El conde no tenía, lo cual era una prueba de que no se trataba de algún taimado embaucador. S.T. llamó al timbre y, al poco, comenzaron a jugar con la baraja nueva que Marc les llevó. El tabernero se marchó a toda prisa del salón sin tan siquiera quedarse a ver la primera partida. Monsieur de Mazan era un jugador bastante aceptable; aunque S.T. perdió a propósito las dos primeras mangas para que el interés del conde fuera en aumento, no tuvo que esforzarse demasiado. Mientras el noble repartía la tercera mano, S.T. decidió que era el momento de comenzar a ganar los luises de oro. En cuanto se aplicó a la tarea, empezaron a llegar con bastante facilidad; cambiaban de lado sobre la mesa para ir a reposar junto a él con su apagado y prometedor brillo metálico.

Cuando los veinte estuvieron apilados en el lado de S.T., el conde se ofreció galantemente a abandonar la mesa pero, con la misma galantería, S.T. insistió en arriesgar sus ganancias. Su vieja pasión, el placer de jugar, estaba comenzando a despertarse en él.

– Bendito seáis -dijo el conde-. Me estáis salvando la vida. Tomad, otras quinientas libras contra vuestros luises de oro. -Observó a S.T. mientras este repartía las cartas y añadió-: ¿Así que decís que nunca habéis estado en Inglaterra?

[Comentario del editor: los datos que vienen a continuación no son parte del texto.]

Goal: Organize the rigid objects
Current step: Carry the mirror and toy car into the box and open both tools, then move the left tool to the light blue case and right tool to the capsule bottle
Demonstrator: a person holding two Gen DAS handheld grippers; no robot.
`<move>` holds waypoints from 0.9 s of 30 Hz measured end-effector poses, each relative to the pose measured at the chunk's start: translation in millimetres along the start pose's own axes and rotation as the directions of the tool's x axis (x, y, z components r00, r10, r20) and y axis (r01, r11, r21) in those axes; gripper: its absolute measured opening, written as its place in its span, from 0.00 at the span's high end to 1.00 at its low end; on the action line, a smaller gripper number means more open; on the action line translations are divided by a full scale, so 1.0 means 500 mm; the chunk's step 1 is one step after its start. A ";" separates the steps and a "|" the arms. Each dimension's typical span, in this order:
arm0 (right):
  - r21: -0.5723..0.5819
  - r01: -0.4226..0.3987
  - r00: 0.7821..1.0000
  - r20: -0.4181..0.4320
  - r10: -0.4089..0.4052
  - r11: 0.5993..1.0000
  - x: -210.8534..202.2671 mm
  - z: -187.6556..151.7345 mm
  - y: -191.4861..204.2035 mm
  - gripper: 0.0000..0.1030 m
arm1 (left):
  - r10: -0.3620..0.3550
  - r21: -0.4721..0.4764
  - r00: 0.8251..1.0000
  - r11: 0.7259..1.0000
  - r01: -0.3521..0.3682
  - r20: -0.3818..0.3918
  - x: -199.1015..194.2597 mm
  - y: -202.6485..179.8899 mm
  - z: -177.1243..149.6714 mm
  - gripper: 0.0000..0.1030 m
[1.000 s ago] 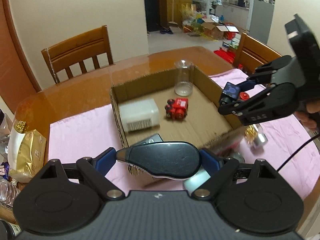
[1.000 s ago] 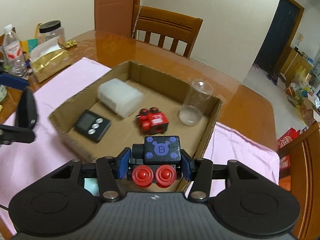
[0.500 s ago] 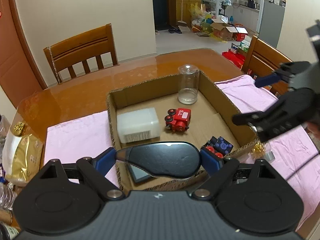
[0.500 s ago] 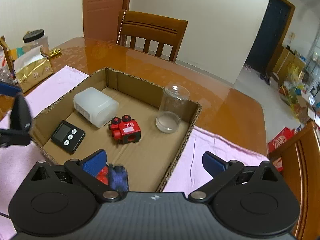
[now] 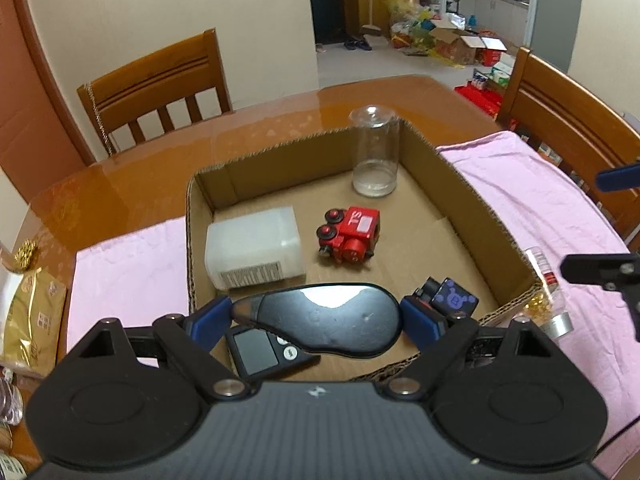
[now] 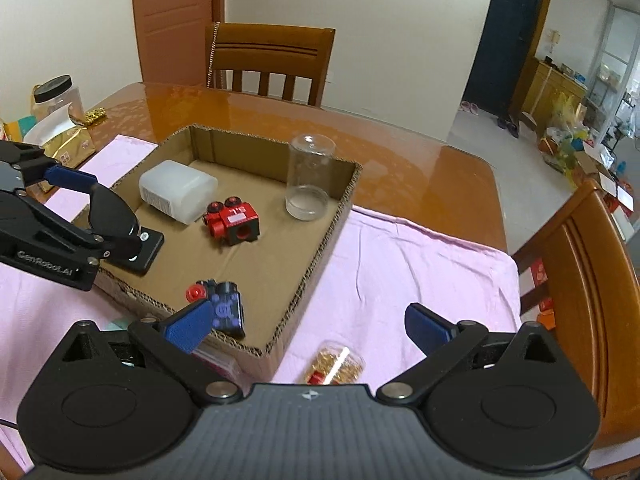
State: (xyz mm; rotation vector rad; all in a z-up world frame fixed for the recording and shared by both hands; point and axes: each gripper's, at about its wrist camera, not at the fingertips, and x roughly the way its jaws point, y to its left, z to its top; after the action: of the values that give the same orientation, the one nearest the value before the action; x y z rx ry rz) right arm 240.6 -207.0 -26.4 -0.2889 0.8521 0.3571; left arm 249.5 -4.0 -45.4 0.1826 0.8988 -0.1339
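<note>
Cardboard box point(image 6: 320, 256) holding five items; purple toy block point(image 6: 226, 312) lying at near edge. Left gripper point(image 5: 316, 316) clamping black hairbrush point(image 5: 320, 320) over box. Right gripper point(image 6: 308, 326) gaping, empty. Gold-bead bottle point(image 6: 336, 366) waiting on pink cloth point(image 6: 400, 272) (outside near corner).

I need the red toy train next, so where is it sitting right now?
In both wrist views the red toy train sits mid-floor of the cardboard box, between the white plastic container and the clear jar.
</note>
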 end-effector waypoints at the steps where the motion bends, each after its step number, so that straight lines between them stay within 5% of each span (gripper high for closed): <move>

– Nunca -mintió S.T. con cordialidad.

– Es una pena. Me gustaría oír más cosas de esas tierras. Varios amigos ingleses han visitado mi château recientemente. La señorita Lydia Sterne, hija del distinguido señor Laurence Sterne. ¿Habéis leído su Tristram Shandy? Es tan gracioso… Adoro a los ingleses. Y también el señor John Wilkes, que me habló de su Club del fuego del infierno. -El conde sonrió con picardía-. Esa fraternidad es de lo más interesante.

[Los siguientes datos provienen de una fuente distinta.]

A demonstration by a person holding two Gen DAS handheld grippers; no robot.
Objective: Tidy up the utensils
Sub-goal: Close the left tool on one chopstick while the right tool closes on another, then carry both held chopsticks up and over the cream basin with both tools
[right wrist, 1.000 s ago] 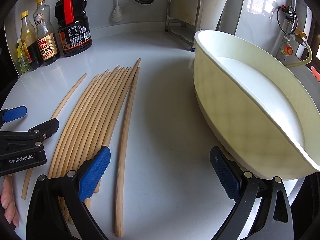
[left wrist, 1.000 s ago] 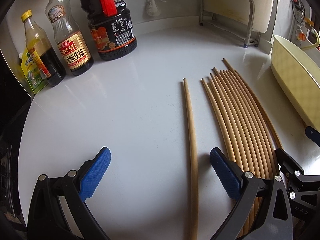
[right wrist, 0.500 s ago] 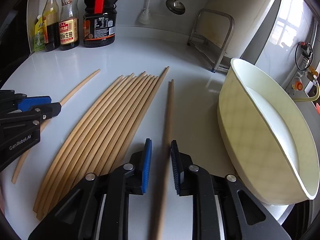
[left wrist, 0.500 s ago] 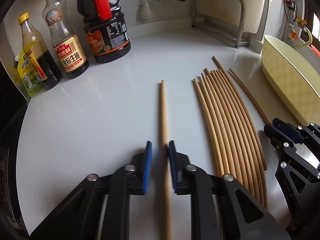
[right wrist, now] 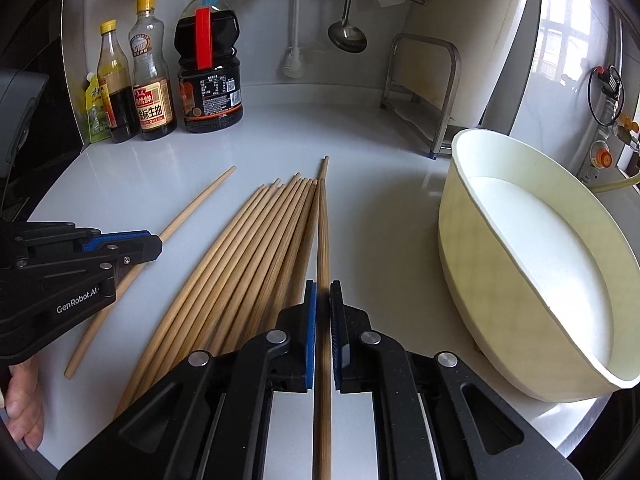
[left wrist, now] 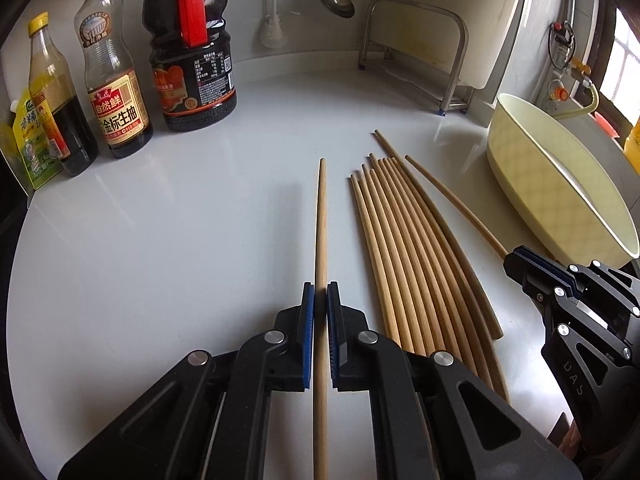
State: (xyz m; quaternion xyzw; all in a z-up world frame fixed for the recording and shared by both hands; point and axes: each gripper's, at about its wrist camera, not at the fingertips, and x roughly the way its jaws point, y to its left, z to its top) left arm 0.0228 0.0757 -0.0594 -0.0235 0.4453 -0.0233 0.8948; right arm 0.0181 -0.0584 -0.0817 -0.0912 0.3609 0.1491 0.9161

S.T. levantó las cejas y barajó las cartas sin decir nada.

– ¿Habéis oído hablar de ese club? -insistió.

S.T. lo miró con expresión ausente y volvió a mentir.

– No, nunca.

– Vaya -dijo el conde adoptando su expresión habitual-. Es una pena.

La puerta del salón se abrió de nuevo. El ayuda de cámara se puso a un lado para sujetarla y, cuando S.T. levantó la vista de las cartas, vio que la señorita Leigh Strachan entraba con toda tranquilidad en la habitación. Todo lo que hizo fue pasar por detrás de él vestida con su levita de terciopelo azul y sus pantalones de seda y aceptar el coñac que le ofreció Latour, pero S.T. perdió tanto la concentración que no anunció que tenía carte blanche antes de descartarse, y así perdió diez puntos antes de que la partida hubiese siquiera comenzado.

Maldita mujer.

El conde también parecía desconcertado. Miró por encima de S.T. hacia ella mientras sostenía las cartas relajadamente y, de pronto, se llevó la mano al pelo.

– Latour -dijo-, veo que has traído a un nuevo conocido.

– En efecto, monsieur. Este joven caballero desearía tener el honor de observar la partida, si es convenable.

El conde sonrió.

– Pues claro que es perfectamente convenable -contestó al tiempo que se levantaba y hacía una profunda reverencia-. Vamos, Latour, presenta al chico.

El ayuda de cámara hizo las presentaciones formales entre el señor Leigh Strachan y el conde de Mazan. S.T. no se levantó, tan solo asintió levemente con la cabeza en su dirección. Estaba decidido a no tener nada más que ver con ella. Nada más.

– ¿Me permitís que os ofrezca mi asiento? -dijo el conde haciendo ademán de levantarse.

– No, merci -contestó ella en su pobre francés. Su ronca voz sonó muy femenina a S.T., pero los otros dos parecieron creer su disfraz de hombre-. Prefiero quedarme de pie.

– ¡Pero si no sois de este país! -exclamó encantado el conde-. ¡Sois inglés! Precisamente estábamos hablando de los ingleses. Os prohíbo que seáis de ningún otro lugar.

Ella asintió en voz baja para confirmar que tal era su nacionalidad. S.T. cogió una carta y volvió la cabeza lo suficiente para mirarla. Parecía pálida. Tuvo que contenerse para no decirle que se sentara antes de que cayera al suelo.

– ¿Y adónde os dirigís, monsieur Strachan? -preguntó el conde-. ¿Y el resto de vuestro grupo? ¿Estáis haciendo el gran tour por el continente?